** What to do **
Copy out the data word for word, without any of its pictures.

** Raw data **

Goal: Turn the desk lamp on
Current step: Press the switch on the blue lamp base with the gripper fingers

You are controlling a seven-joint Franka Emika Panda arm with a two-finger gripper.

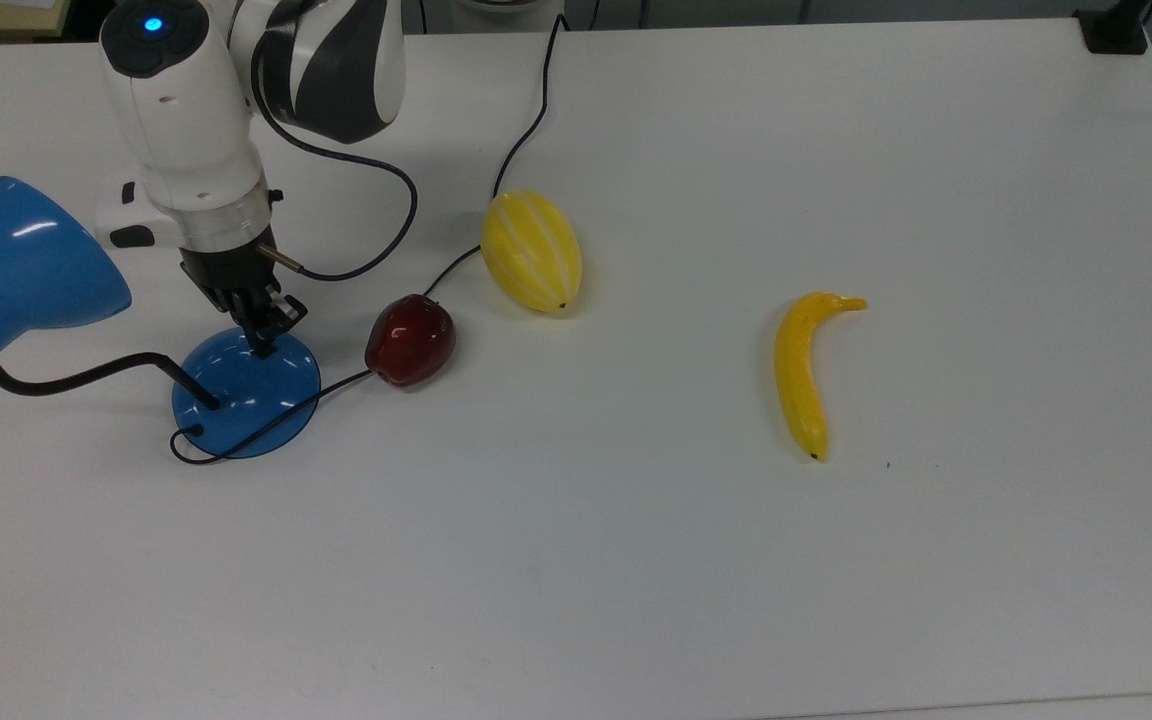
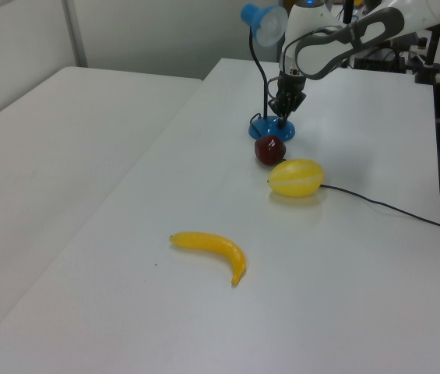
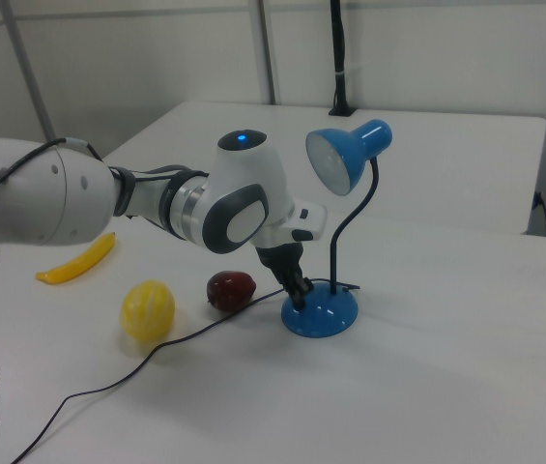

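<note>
Now your jaws look pressed together, tip resting on the far rim of the lamp's blue base, just beside the apple on the surface. Press straight down on the switch, gently, so the base doesn't tip or slide.

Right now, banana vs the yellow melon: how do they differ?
The banana is long, curved and plain yellow; the melon is a plump oval with pale stripes. The banana lies alone, well apart from the rest; the melon sits close to the red apple, against a black cord. Both rest on the white table.
</note>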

** Completed task **
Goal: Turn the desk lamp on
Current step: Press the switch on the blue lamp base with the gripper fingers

You are controlling a seven-joint Franka Emika Panda arm with a two-finger gripper.


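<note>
Now your jaws look pressed together, tip resting on the far rim of the lamp's blue base, just beside the apple on the surface. Press straight down on the switch, gently, so the base doesn't tip or slide.

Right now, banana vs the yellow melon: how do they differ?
The banana is long, curved and plain yellow; the melon is a plump oval with pale stripes. The banana lies alone, well apart from the rest; the melon sits close to the red apple, against a black cord. Both rest on the white table.
</note>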

This concludes the output for the exercise.